Sanjurjo died in Estoril in a plane crash on July 20, 1936, when he tried to fly back to Spain. He chose to fly in a small airplane piloted by Juan Antonio Ansaldo. One of the main reasons for the crash was the heavy luggage that Sanjurjo insisted on bringing. Ansaldo warned him that the load was too heavy, but Sanjurjo answered him:

I need to wear proper clothes as the new caudillo of Spain.

Ironically, Sanjurjo chose to fly in Ansaldo's plane rather than a much larger and more suitable airplane that was available. It was an 8 - passenger de Havilland Dragon Rapide, the same one which had transported Franco from the Canary Islands to Morocco. Sanjurjo apparently preferred the drama of flying with a "daring aviator". (Ansaldo survived the crash.)

Sanjurjo did not trust Franco very much saying: "With or without Frankie - boy we will go ahead to rescue Spain!"

When Mola also died in an aircraft accident, Franco was left as the effective leader of the Nationalist cause. This led to rumors that Franco had arranged the deaths of his two rivals, but no evidence has been produced to support this allegation.
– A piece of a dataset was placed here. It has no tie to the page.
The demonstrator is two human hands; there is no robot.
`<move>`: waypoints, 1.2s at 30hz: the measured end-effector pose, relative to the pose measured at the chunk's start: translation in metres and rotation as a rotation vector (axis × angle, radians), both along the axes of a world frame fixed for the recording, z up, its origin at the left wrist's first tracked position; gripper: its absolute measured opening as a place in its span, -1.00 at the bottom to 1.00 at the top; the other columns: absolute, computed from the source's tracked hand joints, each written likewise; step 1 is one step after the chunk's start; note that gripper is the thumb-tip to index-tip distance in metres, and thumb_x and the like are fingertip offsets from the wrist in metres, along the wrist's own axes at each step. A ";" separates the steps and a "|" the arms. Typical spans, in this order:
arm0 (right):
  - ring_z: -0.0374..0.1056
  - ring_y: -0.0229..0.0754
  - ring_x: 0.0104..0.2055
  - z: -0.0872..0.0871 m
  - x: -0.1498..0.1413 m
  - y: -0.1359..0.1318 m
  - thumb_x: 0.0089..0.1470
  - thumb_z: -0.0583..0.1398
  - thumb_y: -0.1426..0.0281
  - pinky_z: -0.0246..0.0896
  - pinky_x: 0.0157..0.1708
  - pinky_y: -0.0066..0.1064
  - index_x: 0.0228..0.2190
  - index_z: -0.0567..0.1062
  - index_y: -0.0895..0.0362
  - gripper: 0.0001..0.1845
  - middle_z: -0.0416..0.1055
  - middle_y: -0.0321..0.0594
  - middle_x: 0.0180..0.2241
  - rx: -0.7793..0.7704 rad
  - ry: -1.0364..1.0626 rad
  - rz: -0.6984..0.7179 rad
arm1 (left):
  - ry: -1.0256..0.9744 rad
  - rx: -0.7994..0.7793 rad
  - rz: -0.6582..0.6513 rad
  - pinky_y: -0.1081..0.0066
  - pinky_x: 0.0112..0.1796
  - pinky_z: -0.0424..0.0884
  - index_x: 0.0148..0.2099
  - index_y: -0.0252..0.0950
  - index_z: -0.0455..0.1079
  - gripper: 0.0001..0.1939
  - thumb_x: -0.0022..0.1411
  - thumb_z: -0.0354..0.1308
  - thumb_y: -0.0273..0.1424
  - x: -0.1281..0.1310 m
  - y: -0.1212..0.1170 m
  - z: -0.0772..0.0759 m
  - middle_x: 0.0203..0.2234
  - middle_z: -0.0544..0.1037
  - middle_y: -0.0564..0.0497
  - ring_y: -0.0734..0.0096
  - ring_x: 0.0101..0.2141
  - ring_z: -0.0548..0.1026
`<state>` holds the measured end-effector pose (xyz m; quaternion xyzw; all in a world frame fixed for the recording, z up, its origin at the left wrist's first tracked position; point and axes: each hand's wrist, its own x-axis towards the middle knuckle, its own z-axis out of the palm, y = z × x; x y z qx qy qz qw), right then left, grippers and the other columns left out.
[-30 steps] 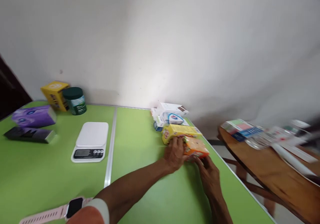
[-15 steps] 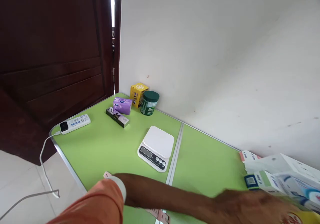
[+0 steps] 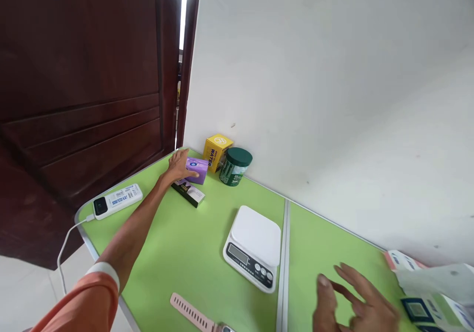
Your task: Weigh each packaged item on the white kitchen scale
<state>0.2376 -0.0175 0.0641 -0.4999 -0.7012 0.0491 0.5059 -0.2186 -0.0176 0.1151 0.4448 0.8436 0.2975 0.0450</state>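
My left hand reaches to the far left corner of the green table and closes its fingers round a purple packet. A dark flat box lies just in front of that packet. Behind it stand a yellow box and a green-lidded jar. My right hand hovers over the table at the lower right, fingers spread, holding nothing. A white kitchen scale sits between the two hands.
A white power bank with a cable lies at the table's left edge. A pink watch strap lies near the front edge. Several white and blue boxes are stacked at the right. A dark wooden door stands left of the table.
My view has swung from the right end of the table to its left. My left hand has left the boxes on the right, crossed over and taken hold of the purple packet. My right hand is now open.
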 end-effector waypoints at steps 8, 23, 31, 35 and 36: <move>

The opening of the alternate history fiction writer Harry Turtledove's novel Hitler's War in his series The War That Came Early begins with Sanjurjo's flight from Portugal. The point of divergence is that he accepts the pilot's advice and abandons the luggage, the flight no longer being overloaded and thus arriving safely. His behaviour from that point on is described as if he diverged from that of the actual Franco, with Spain taking a less isolated role in World War II.